Most of the musical's characters had gathered at the dive-y Bourbon Room, owned by fringe-jacket sporting Dennis Dupree (Matt Ban). Soon, narrator Lonny, played by the overtly Jack Black-esque Justin Colombo, told the crowd, "When you're putting on a music-al you have to introduce a freaking love story ... and quick."

And that they did. In a flash, the audience was transported "3,337 Waffle Houses away" to Kansas, where Sherrie (Shannon Mullen) was packing her bags. Against the will of her parents, Sherrie has decided to become an actress in Hollywood, where she is promptly mugged and meets long-haired aspiring rocker Drew (Danny McHugh).

Sadly, despite their shared naivety and love of cherry Slurpees, the two characters didn't resonate--musically or romantically. Perhaps that was because McHugh is the understudy for leading man Dominique Scott. Or maybe it was because Mullen's voice wasn't commanding enough to carry the range of glam rock covers the show demands.

The plot for Rock of Ages continued to develop using lyrics from familiar '80s tunes like "Anyway You Want It," "Don't Stop Believin'" and "Every Rose Has Its Thorn." Backed by "We Built this City," German father-son businessmen Hertz and Franz (who slip in and out of their terrible accents) convince the town's corrupt mayor to let them develop the Sunset Strip. At the same time, bickering rock band Arsenal is breaking up and playing its last show at The Bourbon Room.

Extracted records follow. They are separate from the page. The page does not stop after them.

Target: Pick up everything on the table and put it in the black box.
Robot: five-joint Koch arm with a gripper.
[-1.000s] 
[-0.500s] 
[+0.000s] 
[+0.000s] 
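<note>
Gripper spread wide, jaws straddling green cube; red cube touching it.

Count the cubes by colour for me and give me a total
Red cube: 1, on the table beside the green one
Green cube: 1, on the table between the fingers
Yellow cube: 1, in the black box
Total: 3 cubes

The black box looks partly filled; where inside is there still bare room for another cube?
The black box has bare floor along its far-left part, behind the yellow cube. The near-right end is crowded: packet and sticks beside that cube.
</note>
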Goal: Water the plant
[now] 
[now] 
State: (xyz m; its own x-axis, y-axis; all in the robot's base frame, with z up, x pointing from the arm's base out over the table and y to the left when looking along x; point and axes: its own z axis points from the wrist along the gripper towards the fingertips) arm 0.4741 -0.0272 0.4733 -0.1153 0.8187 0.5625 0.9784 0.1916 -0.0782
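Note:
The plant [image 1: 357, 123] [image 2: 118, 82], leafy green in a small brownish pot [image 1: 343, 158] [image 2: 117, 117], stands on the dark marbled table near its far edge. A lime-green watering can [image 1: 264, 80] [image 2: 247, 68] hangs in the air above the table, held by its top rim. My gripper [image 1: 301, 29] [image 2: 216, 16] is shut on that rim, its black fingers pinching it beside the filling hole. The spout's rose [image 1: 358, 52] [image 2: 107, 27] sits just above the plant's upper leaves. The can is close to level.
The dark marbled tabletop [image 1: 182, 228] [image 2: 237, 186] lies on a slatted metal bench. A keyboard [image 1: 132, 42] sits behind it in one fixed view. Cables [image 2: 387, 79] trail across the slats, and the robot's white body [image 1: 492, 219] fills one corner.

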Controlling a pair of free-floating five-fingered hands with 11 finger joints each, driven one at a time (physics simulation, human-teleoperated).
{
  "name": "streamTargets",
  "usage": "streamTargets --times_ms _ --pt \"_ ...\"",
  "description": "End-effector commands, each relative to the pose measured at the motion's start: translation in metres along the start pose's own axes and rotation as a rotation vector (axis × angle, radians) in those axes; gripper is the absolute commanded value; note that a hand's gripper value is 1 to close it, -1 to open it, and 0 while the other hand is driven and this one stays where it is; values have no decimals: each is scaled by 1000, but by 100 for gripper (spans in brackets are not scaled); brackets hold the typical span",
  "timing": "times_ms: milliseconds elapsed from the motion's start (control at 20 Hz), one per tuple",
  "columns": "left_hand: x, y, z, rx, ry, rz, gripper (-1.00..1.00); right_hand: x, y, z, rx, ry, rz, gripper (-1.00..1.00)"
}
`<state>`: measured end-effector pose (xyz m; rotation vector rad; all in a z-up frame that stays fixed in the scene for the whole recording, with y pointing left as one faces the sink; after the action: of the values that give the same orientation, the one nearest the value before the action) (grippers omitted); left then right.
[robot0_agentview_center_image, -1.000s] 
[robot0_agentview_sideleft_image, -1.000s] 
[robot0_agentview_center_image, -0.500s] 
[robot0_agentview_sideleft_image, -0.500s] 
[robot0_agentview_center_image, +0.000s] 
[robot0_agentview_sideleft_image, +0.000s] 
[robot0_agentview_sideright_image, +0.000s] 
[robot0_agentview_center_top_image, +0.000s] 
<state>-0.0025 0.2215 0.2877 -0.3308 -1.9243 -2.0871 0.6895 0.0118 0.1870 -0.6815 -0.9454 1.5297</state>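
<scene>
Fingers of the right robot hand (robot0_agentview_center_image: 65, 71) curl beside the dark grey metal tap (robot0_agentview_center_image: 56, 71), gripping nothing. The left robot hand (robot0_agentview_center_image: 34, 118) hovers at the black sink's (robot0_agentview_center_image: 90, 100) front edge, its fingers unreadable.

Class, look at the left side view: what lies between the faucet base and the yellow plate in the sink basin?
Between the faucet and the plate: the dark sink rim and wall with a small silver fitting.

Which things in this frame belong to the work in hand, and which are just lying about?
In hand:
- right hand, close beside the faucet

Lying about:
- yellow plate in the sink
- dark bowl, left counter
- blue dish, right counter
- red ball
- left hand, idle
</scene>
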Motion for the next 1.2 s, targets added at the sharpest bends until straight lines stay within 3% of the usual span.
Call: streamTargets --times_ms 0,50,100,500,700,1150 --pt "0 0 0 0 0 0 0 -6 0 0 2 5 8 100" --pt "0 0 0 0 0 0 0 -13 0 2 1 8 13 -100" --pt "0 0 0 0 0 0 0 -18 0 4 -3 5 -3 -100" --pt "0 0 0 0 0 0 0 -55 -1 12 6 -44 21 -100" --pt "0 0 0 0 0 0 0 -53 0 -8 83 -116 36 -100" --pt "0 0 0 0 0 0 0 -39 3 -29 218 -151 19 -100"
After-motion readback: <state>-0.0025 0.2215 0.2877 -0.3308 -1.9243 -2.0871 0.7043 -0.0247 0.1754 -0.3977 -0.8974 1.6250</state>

But for all of the full-throttle song-and-dance numbers, glitter and cheeky sexual banter, the Morrison Center crowd seemed generally unenthused by the production. There were no rousing singalongs, and despite a wailing performance from the live band onstage, the atmosphere never took on the vibe of a rock concert. The crowd filed out of the auditorium passing the merch table without a second glance.